Moreover, in our current study, we demonstrated that podocyte-specific deletion of ERCC1, a key factor for DNA single-strand break repair, in mice resulted in severe proteinuria, glomerulosclerosis, and renal failure, accompanied by accumulation of DNA damage32. Restoration of podocyte ERCC1 expression attenuated proteinuria and glomerulosclerosis with reduced DNA damage.

Collectively, these findings highlight the potential of targeting DNA damage pathways, such as via restoring expression of repair factors like KAT5, ATR, FANCD2 and ERCC1 in kidney cells, as a therapeutic approach to slow down the progression of kidney disease in both tubular cells and podocytes.

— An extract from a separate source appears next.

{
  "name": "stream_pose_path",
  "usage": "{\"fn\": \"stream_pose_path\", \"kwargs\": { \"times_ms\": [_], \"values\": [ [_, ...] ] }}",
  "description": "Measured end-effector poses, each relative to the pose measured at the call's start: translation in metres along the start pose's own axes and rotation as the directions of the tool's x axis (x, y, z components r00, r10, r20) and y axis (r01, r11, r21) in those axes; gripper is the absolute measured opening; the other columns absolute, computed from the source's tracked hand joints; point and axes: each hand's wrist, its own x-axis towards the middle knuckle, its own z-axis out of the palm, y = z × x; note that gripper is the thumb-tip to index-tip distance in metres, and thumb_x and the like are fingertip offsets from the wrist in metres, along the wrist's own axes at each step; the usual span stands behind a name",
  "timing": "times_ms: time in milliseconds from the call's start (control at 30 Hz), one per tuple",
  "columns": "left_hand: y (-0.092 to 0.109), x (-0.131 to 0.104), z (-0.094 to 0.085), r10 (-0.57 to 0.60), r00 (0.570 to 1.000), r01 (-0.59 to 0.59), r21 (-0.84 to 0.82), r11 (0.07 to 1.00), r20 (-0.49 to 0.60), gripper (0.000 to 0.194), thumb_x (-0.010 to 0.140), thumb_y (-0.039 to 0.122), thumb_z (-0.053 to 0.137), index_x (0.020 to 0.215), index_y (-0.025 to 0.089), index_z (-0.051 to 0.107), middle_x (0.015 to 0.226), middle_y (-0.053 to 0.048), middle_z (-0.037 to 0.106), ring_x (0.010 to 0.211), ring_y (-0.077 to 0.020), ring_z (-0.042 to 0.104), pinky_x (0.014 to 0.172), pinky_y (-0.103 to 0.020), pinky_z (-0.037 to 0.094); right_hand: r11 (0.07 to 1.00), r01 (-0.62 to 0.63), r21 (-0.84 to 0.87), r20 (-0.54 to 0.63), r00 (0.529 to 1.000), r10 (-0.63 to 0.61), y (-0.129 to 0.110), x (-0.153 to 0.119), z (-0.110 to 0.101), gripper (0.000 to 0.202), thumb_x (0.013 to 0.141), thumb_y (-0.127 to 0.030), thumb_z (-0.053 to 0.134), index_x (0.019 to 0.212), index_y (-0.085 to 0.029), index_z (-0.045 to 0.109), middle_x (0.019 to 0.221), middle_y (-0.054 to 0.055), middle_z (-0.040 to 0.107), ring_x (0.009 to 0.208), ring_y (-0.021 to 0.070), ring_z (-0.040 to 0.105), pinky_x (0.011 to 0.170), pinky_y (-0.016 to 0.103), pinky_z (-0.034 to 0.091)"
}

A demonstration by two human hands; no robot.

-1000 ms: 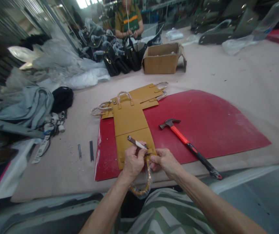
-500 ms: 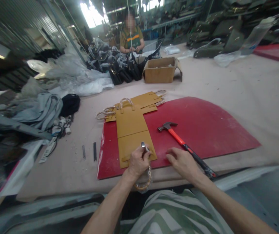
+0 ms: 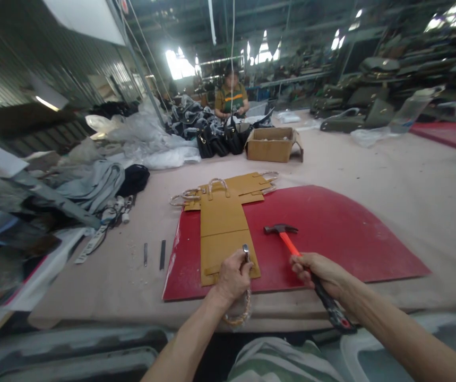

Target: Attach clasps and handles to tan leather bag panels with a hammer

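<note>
Left hand (image 3: 231,278): grip closed around the upper part of a short metal rod (image 3: 246,249), which stands roughly upright over the near end of the tan panel (image 3: 223,217).
Right hand (image 3: 321,269): grip wrapped around the middle of the hammer's handle.
Hammer (image 3: 289,244): over the red board (image 3: 343,228), right of the rod; long axis slanting, head far and left, handle end near and right.
Nearer hand: the right, already on the hammer; the left is beyond the head's left side, nearer the body.
Wrapped loop (image 3: 240,320): below the left hand, at the near edge of the bench (image 3: 411,196).
</note>
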Motion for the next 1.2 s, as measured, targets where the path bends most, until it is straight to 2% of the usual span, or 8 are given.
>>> {"fn": "stream_pose_path", "kwargs": {
  "times_ms": [133, 200, 333, 433, 667, 767, 933, 1200],
  "values": [
    [-0.003, 0.0, 0.002, -0.012, 1.0, 0.012, -0.007, 1.0, 0.013, 0.011, 0.083, 0.01, 0.059, 0.089, 0.019, 0.061, 0.086, -0.004, 0.068, 0.082, -0.0189, 0.065, 0.076, -0.029, 0.048, 0.987, 0.155, -0.042, -0.114, 0.981, -0.159, -0.041, -0.038, 0.006, 0.04, 0.088, -0.06, 0.046, 0.08, -0.022, 0.045, 0.06, -0.005, 0.041, 0.042, 0.0088, 0.033, 0.038, 0.022, 0.028],
    [-0.004, 0.0, 0.002, -0.018, 1.0, 0.018, -0.019, 1.0, 0.017, 0.011, 0.084, 0.01, 0.059, 0.09, 0.019, 0.061, 0.085, -0.004, 0.067, 0.082, -0.0183, 0.064, 0.077, -0.028, 0.047, 0.896, 0.381, -0.23, -0.234, 0.872, -0.431, -0.057, -0.056, 0.005, 0.042, 0.095, -0.061, 0.042, 0.08, -0.021, 0.047, 0.059, -0.004, 0.044, 0.043, 0.0094, 0.039, 0.04, 0.022, 0.029],
    [-0.004, -0.001, 0.003, -0.027, 1.0, 0.028, -0.032, 0.999, 0.014, 0.01, 0.085, 0.011, 0.058, 0.089, 0.019, 0.061, 0.084, -0.003, 0.066, 0.08, -0.0176, 0.063, 0.076, -0.027, 0.046, 0.383, 0.574, -0.724, -0.024, 0.534, -0.845, -0.059, -0.075, -0.004, 0.034, 0.102, -0.043, 0.039, 0.075, -0.022, 0.044, 0.051, -0.005, 0.045, 0.039, 0.0102, 0.04, 0.042, 0.026, 0.024],
    [-0.003, -0.002, 0.003, -0.04, 0.999, 0.04, -0.039, 0.998, 0.02, 0.009, 0.086, 0.011, 0.058, 0.09, 0.019, 0.061, 0.082, -0.002, 0.066, 0.078, -0.0174, 0.063, 0.074, -0.027, 0.046, 0.067, 0.537, -0.841, 0.247, 0.491, -0.835, -0.061, -0.084, -0.01, 0.031, 0.105, -0.035, 0.038, 0.077, -0.023, 0.045, 0.053, -0.004, 0.049, 0.038, 0.0117, 0.042, 0.044, 0.03, 0.02],
    [0.002, -0.001, 0.001, -0.028, 0.999, 0.028, -0.024, 0.999, 0.026, 0.011, 0.085, 0.01, 0.058, 0.089, 0.019, 0.063, 0.086, -0.004, 0.069, 0.083, -0.0187, 0.065, 0.078, -0.028, 0.048, 0.206, 0.484, -0.85, -0.02, 0.362, -0.932, -0.074, -0.101, 0.003, 0.03, 0.106, -0.031, 0.036, 0.078, -0.023, 0.045, 0.051, -0.005, 0.047, 0.04, 0.0109, 0.042, 0.045, 0.027, 0.027],
    [0.002, -0.001, 0.003, -0.013, 1.0, 0.013, -0.008, 1.0, 0.021, 0.014, 0.085, 0.009, 0.058, 0.091, 0.019, 0.064, 0.087, -0.005, 0.069, 0.082, -0.0191, 0.065, 0.075, -0.028, 0.048, 0.121, 0.548, -0.828, 0.239, 0.539, -0.808, -0.051, -0.093, 0.004, 0.031, 0.104, -0.032, 0.038, 0.076, -0.024, 0.048, 0.05, -0.004, 0.053, 0.037, 0.0129, 0.043, 0.044, 0.031, 0.021],
    [0.0, -0.002, 0.002, -0.019, 0.999, 0.019, -0.019, 1.0, 0.027, 0.013, 0.086, 0.009, 0.056, 0.091, 0.02, 0.06, 0.084, -0.003, 0.065, 0.079, -0.0181, 0.062, 0.074, -0.028, 0.046, 0.589, 0.41, -0.696, 0.106, 0.87, -0.481, -0.03, -0.075, -0.009, 0.042, 0.102, -0.049, 0.031, 0.073, -0.023, 0.05, 0.058, 0.0, 0.053, 0.049, 0.0144, 0.048, 0.05, 0.028, 0.032],
    [0.005, -0.003, 0.0, -0.053, 0.997, 0.056, -0.06, 0.997, 0.06, 0.011, 0.089, 0.01, 0.054, 0.093, 0.02, 0.056, 0.09, -0.003, 0.062, 0.083, -0.0173, 0.058, 0.078, -0.029, 0.043, 0.569, 0.167, -0.805, -0.048, 0.938, -0.343, 0.014, 0.004, -0.027, 0.035, 0.099, -0.038, 0.031, 0.076, -0.02, 0.051, 0.067, 0.005, 0.057, 0.06, 0.0182, 0.053, 0.058, 0.029, 0.038]
  ]
}}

However, this study has several limitations. In particular, the sample size was small, and long-term renal prognosis was not followed up. Further studies are needed to evaluate the association of DNA DSBs in urinary shedding cells and the DNA methylation clock with eGFR and worsening renal function, which would require a longer observation period in a larger population. Despite these limitations, this study holds significance in demonstrating the correlation between the acceleration of biological aging evaluated by the DNA methylation clock and the increase in DNA damage in kidney cells. It also indicates the possibility that these factors could serve as indicators for current kidney function assessment and as predictive markers for future renal function deterioration. Furthermore, although a causal relationship could not be established, the findings suggest that kidney DNA damage and renal dysfunction might be implicated in the progression of the DNA methylation clock, contributing to systemic aging. The noninvasive detection of kidney DNA damage allows for the possibility of not only predicting kidney outcomes but also predicting systemic aging progression.